The shrimp were large and fresh tasting, the scallops fat and sweet and the steak was tender with a rich flavor.

We finished our substantial meal by sharing an order of fried ice cream, which had the requisite crisp warm outer layer that held cool creamy ice cream. A drizzle of chocolate sauce finished it off nicely.

From start to finish, we were treated with the care and attention that indicates the management valued our patronage. I mention it because it's the way I'd think every restaurant would strive to treat customers but far too many fall short of the mark.

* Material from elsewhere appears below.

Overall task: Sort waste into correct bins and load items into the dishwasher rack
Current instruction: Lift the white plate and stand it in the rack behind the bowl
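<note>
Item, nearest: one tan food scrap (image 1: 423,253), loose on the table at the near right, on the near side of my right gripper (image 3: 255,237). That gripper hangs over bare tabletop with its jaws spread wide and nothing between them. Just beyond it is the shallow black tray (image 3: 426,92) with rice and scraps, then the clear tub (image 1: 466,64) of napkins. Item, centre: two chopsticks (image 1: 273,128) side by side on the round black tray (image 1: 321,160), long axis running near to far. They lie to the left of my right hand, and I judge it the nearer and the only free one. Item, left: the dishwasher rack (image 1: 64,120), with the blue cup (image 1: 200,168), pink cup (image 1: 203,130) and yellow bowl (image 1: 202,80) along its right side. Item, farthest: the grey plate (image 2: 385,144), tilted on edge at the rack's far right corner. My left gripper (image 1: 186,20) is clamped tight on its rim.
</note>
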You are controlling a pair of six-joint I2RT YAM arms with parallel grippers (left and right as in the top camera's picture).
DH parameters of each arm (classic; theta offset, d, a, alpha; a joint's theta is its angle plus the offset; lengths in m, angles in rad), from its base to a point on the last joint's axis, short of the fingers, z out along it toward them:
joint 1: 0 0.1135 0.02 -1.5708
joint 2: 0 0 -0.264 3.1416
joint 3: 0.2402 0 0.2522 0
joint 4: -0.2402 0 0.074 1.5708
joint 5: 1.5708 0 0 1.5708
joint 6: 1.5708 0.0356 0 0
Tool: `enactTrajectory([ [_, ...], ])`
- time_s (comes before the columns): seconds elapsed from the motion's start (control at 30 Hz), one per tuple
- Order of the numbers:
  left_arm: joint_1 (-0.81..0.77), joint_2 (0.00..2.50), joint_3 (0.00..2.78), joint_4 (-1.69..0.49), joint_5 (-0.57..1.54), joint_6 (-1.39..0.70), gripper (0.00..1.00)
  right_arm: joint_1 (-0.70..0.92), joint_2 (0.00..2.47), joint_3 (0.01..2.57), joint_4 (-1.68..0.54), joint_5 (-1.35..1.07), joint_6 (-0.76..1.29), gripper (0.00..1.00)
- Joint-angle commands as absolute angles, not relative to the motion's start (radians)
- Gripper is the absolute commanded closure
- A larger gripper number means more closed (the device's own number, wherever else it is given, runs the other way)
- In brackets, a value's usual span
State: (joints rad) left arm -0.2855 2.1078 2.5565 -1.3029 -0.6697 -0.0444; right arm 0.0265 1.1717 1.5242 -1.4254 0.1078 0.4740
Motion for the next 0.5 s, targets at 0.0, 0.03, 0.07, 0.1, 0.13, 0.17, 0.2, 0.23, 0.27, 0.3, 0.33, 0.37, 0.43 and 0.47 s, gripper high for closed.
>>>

(For those who think that I get special treatment because of my position, I can tell you that I'm rarely recognized when I dine out. In addition, I was listening to the party of six behind us and they all raved about the dinner, the service and the reasonable price, saying they were definitely going to return.)

Obviously, there are many people who want to be in the thick of the action when they dine out. That's why the high-profile restaurants pack them in night after night. But if you're looking for a soothing little oasis that serves up fresh, flavorful food with a smile, Ozeki delivers on all counts.